Below this line is the material. Write out only its lines from the one containing "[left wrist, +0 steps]" through the one containing "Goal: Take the", both kept, exactly.

-- Opening Marker --

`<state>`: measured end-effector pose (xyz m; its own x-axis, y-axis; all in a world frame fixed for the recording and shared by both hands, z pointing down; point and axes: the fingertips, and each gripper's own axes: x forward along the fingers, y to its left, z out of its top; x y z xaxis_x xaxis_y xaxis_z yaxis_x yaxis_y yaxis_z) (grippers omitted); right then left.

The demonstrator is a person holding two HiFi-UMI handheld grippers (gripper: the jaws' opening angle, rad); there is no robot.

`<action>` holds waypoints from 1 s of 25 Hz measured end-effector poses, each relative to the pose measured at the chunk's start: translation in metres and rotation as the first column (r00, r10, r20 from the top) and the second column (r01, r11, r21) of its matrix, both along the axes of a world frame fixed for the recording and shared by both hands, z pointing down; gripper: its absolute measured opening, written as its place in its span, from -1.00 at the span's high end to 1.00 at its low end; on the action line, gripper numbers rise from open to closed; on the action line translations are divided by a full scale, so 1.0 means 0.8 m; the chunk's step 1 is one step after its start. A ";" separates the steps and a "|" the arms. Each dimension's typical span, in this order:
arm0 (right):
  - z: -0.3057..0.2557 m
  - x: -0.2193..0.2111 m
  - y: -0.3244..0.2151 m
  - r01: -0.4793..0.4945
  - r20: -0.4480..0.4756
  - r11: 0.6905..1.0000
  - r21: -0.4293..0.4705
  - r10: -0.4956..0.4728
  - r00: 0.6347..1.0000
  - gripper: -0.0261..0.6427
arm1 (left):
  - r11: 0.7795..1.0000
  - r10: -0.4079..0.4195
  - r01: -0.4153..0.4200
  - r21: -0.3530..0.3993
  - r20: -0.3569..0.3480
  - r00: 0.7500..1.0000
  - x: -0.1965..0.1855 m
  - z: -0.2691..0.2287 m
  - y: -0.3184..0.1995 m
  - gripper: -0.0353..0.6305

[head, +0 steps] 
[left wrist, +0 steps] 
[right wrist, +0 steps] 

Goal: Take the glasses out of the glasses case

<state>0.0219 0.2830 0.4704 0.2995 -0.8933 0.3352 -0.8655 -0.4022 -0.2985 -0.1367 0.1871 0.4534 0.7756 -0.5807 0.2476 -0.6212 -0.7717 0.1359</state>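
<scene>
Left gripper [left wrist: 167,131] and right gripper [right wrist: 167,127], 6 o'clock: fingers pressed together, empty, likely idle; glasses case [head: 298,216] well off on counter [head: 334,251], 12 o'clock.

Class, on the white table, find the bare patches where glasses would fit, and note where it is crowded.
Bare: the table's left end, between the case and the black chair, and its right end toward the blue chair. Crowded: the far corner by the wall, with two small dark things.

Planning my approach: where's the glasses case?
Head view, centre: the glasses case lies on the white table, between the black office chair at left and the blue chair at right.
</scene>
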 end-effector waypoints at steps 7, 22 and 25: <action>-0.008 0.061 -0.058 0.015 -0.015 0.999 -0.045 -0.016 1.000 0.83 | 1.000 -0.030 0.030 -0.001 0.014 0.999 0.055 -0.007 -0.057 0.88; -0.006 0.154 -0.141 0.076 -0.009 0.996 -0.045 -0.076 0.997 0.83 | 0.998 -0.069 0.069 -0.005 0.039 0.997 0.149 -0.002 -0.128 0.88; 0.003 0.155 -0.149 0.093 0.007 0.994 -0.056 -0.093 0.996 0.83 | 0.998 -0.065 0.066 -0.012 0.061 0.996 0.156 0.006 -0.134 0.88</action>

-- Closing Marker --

» FINISHED TASK
[left wrist, +0 steps] 
[right wrist, +0 steps] 

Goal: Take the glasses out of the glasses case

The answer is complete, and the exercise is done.